I do agree with you about the return thing...most petcos have a 7 day return policy on fish. Thats just plain ridiculous and mean that they wouldnt give you your money back.


----------



## manda (Feb 9, 2006)

one of the neons just died too...


----------



## manda (Feb 9, 2006)

oh btw they wouldnt take the fish back because they were not dead. i would hope not since i only had them 5 minutes...


----------



## BV77 (Jan 22, 2005)

I had a bad experience with the Petco that opened here. They advertised in the paper, tanks 10-90 gal for $1 per gallon....I was there at 4 am, for the 9 am opening, to be sure to get a 90 gal for $90. (Sue somehow beat me in the door....lol) They had no 90 gal tanks !!! Everyone started getting the 75s and 55s......then in a real loud voice, I said, I want my 90 gal for $90...this is bait and switch !! Eventually they took names and ordered 90 gal tanks from All-Glass....But I had to fight every step of the way...I got my tank 2 months later, after catching them lying and saying all-glass had no 90 gal tanks....I carried in a copy of an email from the lady at all-glass stating they had a warehouse full of them !!! I will never walk into that store for anything ......so much for return customers.....Great public releations PETCO!! so sue me for telling the truth !! I was lied to by several of the 3 different managers they hired in that 2 month period. PETCO leaves a bad taste in my mouth , when I say the name , even.
That's my experience.....some one may have had a good one, with them, I don't know.
All I can say is how I was treated.


----------



## emc7 (Jul 23, 2005)

Got to wal-mart and buy quick-cure. 1 drop per gallon.

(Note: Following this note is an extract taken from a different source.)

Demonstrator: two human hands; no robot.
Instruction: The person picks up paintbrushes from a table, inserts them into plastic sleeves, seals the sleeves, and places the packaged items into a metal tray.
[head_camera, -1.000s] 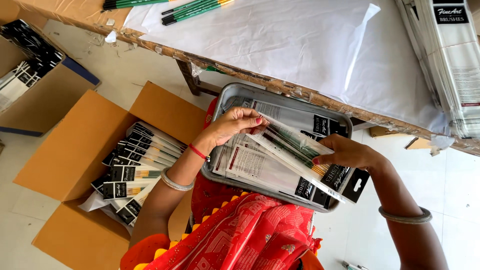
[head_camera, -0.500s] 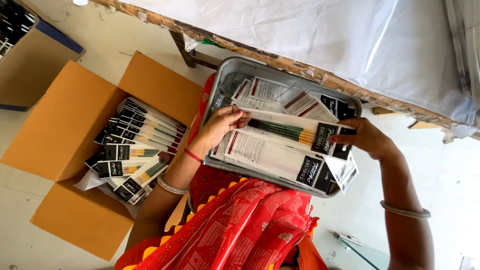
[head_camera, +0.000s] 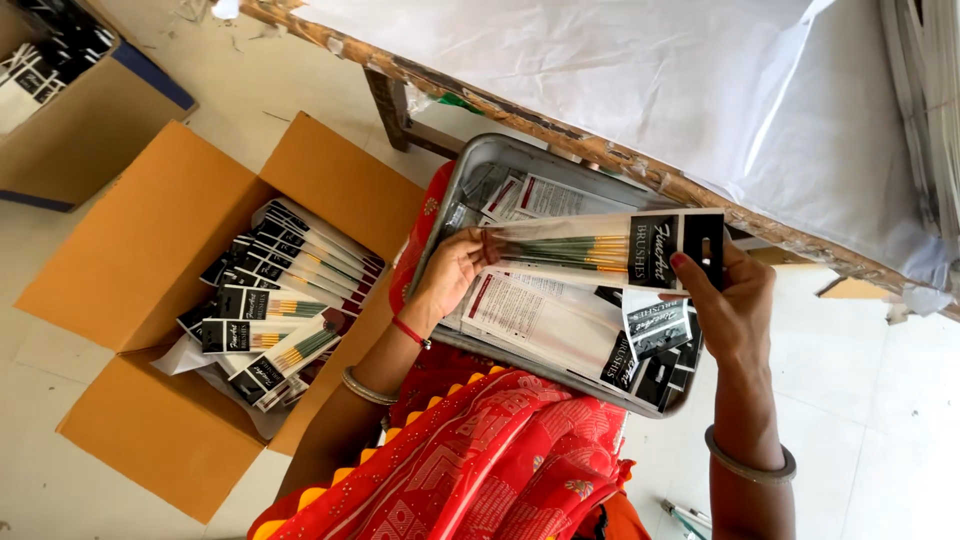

As much as a agree with people who say not to support store that don't take care of their fish, You just gotta love a place that sells fish meds at 2 in the morning.


----------



## Guest (Mar 5, 2007)

Wow BV, that's awful. I'm sorry to hear that....
I can positively say that my PetCo has not been so bad...
I went in recently to get a 10 gallon set up as a gift, and they had one label for a different 10 gallon set up under the one we bought, so it was actually $10-20 more than what the label said. We went back in witht he reciept and he took 10% off, which wasn't so bad. I guess I'm just lucky with this Petco...


----------



## manda (Feb 9, 2006)

yes i know walmart sells some ich cure, but i would rather do it naturally with salt. unless thats impossible since i cannot turn up my heater.
the temp is just 78


----------



## Guest (Mar 5, 2007)

Yeah, the temp is a little low to treat for ich.
If it matters, I've had great, quick success with quick cure in the past. Its main ingredient is malachite green.


----------



## manda (Feb 9, 2006)

quick cure heh?
since my tank is newly cycled is there anything i need to be extra cautious about while used that? I will go to walmart and pick up some but it will not be for days. i live in the middle of nowhere, and i dont drive due to medical reasons so its not really up to me when i go to town and when i dont.

either way, i will get some hopefully around wensday. is that okay?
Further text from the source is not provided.